Please transcribe the data exactly, with nothing left out.

____________

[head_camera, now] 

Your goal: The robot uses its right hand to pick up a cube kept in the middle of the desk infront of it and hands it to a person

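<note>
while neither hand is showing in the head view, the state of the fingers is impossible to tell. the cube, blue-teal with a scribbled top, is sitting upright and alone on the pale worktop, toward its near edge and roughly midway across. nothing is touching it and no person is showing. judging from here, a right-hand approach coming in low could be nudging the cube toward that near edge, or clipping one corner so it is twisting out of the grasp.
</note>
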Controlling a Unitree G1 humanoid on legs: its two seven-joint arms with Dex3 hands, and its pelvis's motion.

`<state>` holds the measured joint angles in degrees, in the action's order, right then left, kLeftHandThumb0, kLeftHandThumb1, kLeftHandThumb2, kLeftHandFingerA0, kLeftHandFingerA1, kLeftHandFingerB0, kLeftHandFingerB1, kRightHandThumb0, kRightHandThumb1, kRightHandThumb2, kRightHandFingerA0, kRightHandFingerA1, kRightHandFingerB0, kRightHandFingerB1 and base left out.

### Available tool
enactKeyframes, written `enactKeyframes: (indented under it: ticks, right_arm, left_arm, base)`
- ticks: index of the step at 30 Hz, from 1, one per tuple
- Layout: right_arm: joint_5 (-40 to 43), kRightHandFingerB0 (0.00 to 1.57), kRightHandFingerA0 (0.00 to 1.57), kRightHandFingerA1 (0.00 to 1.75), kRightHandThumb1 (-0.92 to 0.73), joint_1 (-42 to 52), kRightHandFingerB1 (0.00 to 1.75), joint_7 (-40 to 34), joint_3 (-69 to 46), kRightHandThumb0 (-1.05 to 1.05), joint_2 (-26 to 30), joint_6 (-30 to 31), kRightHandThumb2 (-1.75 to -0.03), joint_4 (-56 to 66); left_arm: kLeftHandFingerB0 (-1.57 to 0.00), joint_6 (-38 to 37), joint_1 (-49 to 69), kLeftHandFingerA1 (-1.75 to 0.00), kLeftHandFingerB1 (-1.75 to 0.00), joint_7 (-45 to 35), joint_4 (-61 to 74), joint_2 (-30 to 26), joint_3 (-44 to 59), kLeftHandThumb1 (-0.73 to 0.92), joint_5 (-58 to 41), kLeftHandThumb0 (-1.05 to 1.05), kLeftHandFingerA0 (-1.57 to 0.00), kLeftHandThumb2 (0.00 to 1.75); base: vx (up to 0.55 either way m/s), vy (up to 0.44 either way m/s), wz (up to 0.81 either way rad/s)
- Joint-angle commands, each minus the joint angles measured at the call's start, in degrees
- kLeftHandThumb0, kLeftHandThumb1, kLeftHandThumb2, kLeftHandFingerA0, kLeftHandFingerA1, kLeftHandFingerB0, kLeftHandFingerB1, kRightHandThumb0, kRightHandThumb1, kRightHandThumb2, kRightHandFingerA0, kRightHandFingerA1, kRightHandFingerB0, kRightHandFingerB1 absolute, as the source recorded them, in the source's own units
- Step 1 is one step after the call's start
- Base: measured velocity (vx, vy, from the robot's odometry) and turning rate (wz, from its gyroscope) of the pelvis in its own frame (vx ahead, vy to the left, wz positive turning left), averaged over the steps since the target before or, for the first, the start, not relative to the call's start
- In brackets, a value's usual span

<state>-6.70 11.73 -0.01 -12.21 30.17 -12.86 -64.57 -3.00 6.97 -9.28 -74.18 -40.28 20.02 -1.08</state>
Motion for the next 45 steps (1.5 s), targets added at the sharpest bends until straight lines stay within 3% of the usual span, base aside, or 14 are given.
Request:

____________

RESPONSE BELOW.
[head_camera, now] 

Your goal: The robot uses its right hand to pick up a cube kept in the middle of the desk infront of it and hands it to a person

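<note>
while neither hand is showing in the head view, the state of the fingers is impossible to tell. the cube, blue-teal with a scribbled top, is sitting upright and alone on the pale worktop, toward its near edge and roughly midway across. nothing is touching it and no person is showing. judging from here, a right-hand approach coming in low could be nudging the cube toward that near edge, or clipping one corner so it is twisting out of the grasp.
</note>
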Controlling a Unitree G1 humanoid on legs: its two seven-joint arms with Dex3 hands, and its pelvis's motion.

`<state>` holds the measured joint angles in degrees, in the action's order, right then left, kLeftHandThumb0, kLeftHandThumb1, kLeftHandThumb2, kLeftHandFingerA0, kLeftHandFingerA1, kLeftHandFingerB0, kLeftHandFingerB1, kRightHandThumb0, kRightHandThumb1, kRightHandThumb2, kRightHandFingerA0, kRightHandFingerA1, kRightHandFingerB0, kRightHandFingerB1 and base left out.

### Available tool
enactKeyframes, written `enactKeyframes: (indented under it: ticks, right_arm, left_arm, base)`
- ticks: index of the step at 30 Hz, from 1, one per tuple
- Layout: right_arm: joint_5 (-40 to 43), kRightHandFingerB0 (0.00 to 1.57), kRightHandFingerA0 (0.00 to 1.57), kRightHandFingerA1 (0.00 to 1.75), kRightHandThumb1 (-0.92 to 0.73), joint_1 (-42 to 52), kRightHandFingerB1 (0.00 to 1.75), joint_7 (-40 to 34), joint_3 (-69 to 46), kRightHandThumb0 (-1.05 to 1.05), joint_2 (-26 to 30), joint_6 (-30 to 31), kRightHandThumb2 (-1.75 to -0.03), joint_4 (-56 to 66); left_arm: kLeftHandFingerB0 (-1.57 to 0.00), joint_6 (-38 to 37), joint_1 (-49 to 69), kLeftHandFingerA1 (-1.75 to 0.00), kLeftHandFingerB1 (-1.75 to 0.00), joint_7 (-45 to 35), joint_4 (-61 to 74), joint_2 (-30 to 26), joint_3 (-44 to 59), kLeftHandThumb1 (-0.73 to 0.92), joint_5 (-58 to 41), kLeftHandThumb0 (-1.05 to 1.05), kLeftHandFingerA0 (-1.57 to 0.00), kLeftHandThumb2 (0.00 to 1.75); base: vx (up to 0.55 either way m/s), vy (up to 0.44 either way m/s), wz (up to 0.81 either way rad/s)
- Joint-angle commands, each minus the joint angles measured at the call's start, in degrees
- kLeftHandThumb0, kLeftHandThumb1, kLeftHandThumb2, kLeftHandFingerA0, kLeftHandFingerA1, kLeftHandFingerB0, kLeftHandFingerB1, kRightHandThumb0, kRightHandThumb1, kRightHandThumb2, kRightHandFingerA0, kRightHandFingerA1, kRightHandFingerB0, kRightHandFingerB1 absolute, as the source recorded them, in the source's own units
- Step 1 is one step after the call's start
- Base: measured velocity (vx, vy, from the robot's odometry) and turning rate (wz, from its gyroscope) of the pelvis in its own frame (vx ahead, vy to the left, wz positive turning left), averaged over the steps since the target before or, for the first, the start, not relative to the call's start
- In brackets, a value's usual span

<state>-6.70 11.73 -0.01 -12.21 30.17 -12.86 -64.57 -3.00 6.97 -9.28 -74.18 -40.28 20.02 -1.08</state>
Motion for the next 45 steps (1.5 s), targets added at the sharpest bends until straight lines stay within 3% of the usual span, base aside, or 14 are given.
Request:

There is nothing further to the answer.